▶ _Your assignment_
Looking at the data below, state how many lines contain "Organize". No other words are wanted.

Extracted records
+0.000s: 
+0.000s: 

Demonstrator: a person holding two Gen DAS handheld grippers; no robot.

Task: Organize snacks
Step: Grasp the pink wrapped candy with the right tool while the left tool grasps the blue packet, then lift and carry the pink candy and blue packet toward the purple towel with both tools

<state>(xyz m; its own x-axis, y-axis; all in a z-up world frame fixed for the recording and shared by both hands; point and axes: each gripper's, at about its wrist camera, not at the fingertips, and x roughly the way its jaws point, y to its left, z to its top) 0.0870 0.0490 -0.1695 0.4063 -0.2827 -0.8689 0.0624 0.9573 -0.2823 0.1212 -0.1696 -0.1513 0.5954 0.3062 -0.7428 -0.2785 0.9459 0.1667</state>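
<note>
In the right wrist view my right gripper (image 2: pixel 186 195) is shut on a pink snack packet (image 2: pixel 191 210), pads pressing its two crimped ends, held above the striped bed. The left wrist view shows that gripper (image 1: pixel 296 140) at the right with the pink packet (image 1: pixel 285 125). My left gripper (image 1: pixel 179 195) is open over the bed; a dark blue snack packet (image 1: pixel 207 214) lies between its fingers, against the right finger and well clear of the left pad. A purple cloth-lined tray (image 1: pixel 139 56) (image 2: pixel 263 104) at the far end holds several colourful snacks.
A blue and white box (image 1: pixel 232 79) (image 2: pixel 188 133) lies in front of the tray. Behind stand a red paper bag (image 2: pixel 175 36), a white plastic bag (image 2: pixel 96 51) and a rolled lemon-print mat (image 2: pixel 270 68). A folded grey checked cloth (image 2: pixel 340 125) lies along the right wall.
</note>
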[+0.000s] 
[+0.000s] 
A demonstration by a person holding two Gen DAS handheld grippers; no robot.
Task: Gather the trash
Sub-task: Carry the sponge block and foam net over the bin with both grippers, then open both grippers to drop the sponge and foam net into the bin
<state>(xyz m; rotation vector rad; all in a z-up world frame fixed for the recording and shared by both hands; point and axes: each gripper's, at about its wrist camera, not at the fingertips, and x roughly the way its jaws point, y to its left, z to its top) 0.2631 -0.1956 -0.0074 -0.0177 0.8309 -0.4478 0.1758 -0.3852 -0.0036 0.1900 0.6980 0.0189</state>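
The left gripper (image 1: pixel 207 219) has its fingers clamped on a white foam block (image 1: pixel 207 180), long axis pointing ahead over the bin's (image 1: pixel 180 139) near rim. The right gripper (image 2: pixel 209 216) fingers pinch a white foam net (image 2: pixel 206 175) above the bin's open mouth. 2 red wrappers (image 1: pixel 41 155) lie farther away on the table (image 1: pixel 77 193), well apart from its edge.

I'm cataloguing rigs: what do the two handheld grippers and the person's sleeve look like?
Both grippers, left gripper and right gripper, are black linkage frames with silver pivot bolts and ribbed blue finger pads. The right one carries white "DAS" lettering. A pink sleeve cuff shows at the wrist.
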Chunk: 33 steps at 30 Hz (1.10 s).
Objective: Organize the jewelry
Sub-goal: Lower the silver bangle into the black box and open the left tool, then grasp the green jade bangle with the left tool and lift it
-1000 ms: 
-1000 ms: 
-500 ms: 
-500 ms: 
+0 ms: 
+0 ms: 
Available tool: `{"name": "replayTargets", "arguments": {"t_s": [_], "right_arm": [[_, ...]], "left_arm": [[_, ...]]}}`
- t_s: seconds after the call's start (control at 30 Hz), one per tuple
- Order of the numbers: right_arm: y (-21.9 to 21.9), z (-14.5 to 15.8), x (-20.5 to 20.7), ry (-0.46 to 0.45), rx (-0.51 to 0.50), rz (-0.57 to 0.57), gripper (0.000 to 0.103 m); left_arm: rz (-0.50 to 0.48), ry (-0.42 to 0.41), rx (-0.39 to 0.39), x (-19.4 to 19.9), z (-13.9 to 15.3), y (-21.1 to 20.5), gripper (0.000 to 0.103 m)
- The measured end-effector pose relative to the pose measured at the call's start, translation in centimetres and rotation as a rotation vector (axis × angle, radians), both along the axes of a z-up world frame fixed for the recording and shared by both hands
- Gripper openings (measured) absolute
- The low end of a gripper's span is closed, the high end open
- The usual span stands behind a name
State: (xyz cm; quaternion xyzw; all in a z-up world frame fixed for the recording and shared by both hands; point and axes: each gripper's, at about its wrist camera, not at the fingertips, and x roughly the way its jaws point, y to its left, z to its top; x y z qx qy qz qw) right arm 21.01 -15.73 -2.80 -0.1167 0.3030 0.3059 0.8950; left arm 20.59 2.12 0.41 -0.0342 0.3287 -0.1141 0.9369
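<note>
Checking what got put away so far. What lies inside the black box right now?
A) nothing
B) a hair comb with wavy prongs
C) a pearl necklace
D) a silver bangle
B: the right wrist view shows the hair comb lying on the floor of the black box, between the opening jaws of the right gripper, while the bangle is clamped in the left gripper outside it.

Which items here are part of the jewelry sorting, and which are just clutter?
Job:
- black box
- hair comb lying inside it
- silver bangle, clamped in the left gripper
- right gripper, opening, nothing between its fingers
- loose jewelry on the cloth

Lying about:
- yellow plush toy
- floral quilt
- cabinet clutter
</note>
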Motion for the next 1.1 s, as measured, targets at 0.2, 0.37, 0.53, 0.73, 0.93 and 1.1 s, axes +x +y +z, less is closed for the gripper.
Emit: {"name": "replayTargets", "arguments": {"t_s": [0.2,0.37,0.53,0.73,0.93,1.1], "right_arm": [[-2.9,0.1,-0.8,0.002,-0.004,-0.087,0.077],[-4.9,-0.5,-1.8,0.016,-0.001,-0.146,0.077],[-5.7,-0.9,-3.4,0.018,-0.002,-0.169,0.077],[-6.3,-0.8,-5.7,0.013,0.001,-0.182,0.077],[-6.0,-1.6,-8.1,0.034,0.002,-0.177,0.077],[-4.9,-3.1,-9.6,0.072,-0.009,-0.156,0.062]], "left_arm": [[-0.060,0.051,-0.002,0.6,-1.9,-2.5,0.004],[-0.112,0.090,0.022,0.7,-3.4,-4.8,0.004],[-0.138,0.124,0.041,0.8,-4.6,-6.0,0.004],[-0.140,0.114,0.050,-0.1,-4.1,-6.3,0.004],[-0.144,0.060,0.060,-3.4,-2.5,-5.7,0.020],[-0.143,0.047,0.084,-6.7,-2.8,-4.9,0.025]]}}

▶ _Finished exercise_
2